13. Section 36 of the Act provides that the principal value of any property shall be estimated to be the price which in the opinion of the Controller it would fetch if sold in the open market at the time of the deceased's death. If this section had stood by itself, then probably the method adopted by the revenue could have been justified. But then, section 41 provides that, subject to the provisions of the Act, the value of any property for the purpose of estate duty shall be ascertained by the Controller in such manner and by such means as may be prescribed, and if he authorises a person to inspect any property and to report the value thereof for the purpose of the Act, that person may enter upon the property and inspect it at such reasonable time as may be prescribed.
14. The rule that bears on the subject is rule 14(6). It says :
'In the case of any agricultural land the principal value shall not ordinarily exceed twenty times of the annual value as assessed for the purpose of land revenue.'
15. It may be noted that the proviso to that rule was not in existence at the time of the death of the deceased in this case. Therefore, the revenue could not have taken any assistance from that proviso. All that we have to see whether the agricultural lands of the deceased were valued in accordance with rule 14(6) as it stood at the time of the death of the deceased.
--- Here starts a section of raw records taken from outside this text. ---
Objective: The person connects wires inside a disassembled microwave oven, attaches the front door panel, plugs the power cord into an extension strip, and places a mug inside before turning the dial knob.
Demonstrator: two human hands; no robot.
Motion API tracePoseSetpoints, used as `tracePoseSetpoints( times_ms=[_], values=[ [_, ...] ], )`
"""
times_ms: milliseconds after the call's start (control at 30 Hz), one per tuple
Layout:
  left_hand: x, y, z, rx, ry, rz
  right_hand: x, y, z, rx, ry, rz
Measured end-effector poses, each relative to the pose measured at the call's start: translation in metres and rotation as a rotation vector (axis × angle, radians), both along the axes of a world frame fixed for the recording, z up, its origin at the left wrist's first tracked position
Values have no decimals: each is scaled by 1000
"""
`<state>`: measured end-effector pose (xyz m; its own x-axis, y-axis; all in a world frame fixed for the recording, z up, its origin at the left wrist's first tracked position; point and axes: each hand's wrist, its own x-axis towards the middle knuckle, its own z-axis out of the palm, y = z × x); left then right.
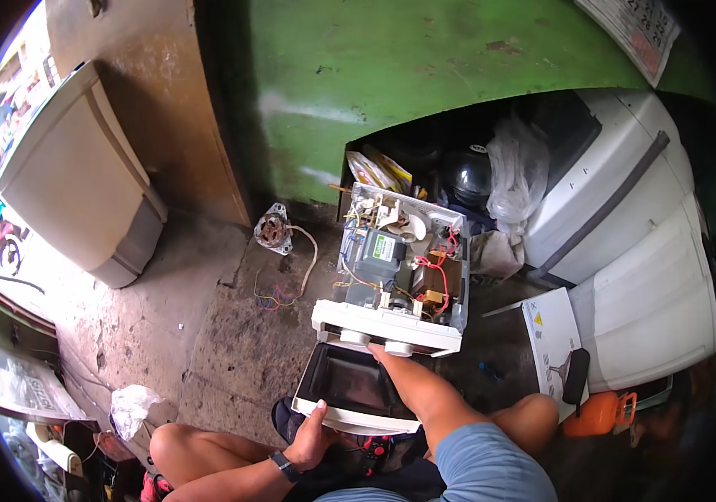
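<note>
A microwave oven (387,316) with its outer cover off stands on the floor in front of me, its wiring, grey box-shaped part (372,261) and copper-coloured transformer (441,280) exposed. Its door (356,414) hangs open towards my lap, dark inner face up. My left hand (311,437) grips the door's pale edge, thumb on top. Stretched over the door, my right arm reaches the front of the oven beside two white knobs (398,348). Only a small part of my right hand (377,353) shows there; its fingers are hidden by the front panel.
A motor with loose wires (273,230) lies on the concrete floor beyond the oven's left side. Rightward are a white panel with a warning sticker (549,335), a black object (576,376) and an orange item with a handle (599,415). Large white appliance housings (642,293) stand behind.
</note>
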<state>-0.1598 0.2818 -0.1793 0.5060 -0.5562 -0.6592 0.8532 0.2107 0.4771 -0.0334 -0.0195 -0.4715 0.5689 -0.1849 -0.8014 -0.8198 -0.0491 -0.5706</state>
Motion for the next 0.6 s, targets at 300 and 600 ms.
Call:
tracePoseSetpoints(
  times_ms=[300,600],
  values=[
    [-7,2,-6,43,-4,33,-7,12,45,-34,-45,65],
    [-28,31,0,-21,107,-108,-82,25,166,-458,-445,383]
  ],
)
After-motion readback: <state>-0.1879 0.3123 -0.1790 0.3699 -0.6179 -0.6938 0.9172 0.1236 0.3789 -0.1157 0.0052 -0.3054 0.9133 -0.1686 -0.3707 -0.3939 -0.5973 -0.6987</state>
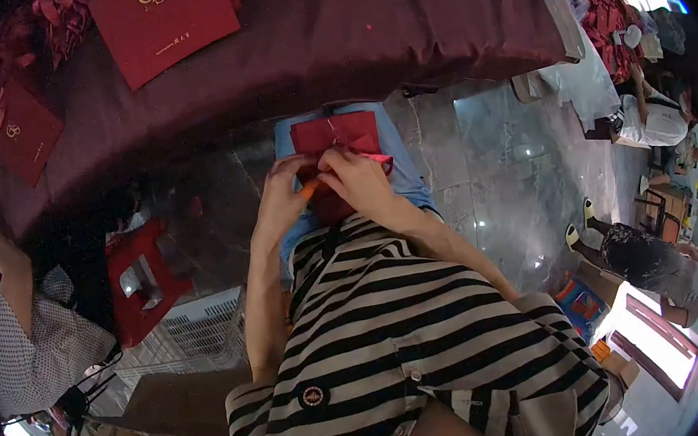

16. The revenue proceeded on the erroneous basis that, as the land revenue in the district of South Kanara had been settled as early as in 1930, the land revenue basis cannot be considered as a correct basis. The fact that survey and settlement had taken pace in most place in India years ago must have been within the knowledge of the rule making authority at the time the Rules were made. But, if in spite of it, the rule in question was framed, that means that the rule making authority wanted that agricultural properties should be valued on the basis of rule 14(6), despite the fact that at the time that rule was made the annual value fixed for the purpose of land revenue was disproportionately small compared to its annual value as on the date the rule was framed. It may be the rule making authority wanted to value agricultural properties at a concessional rate or they wanted a definite basis for its valuation and not to leave that question to the vagaries of the valuers or the assessing authorities, taking into consideration the fact that the agriculturists are mostly illiterate. Hence, it was not open to the authorities under the Act to refuse to adopt the land revenue basis on the sole ground that the annual value of agricultural properties had sharply risen after the survey and settlement. To act otherwise is to ignore the mandate of the rule. According to the accountable person, in the district of South Kanara 1/4th to 1/6th of annual net income was fixed as the land revenue. The correctness of this statement has to be examined by the revenue. Suffice it to say that no case is made out to take the present case out of rule 14(6).
17. For the reasons mentioned above, we hold that the valuation made by the revenue is not in accordance with law. Hence, our answer to the question referred to us is that, on the facts and in the circumstances of the case, the value of the agricultural lands was not properly determined at Rs. 3,00,000, having regard to the relevant provisions of law.
18. The department to pay the costs of this reference. Advocate's fee Rs. 250.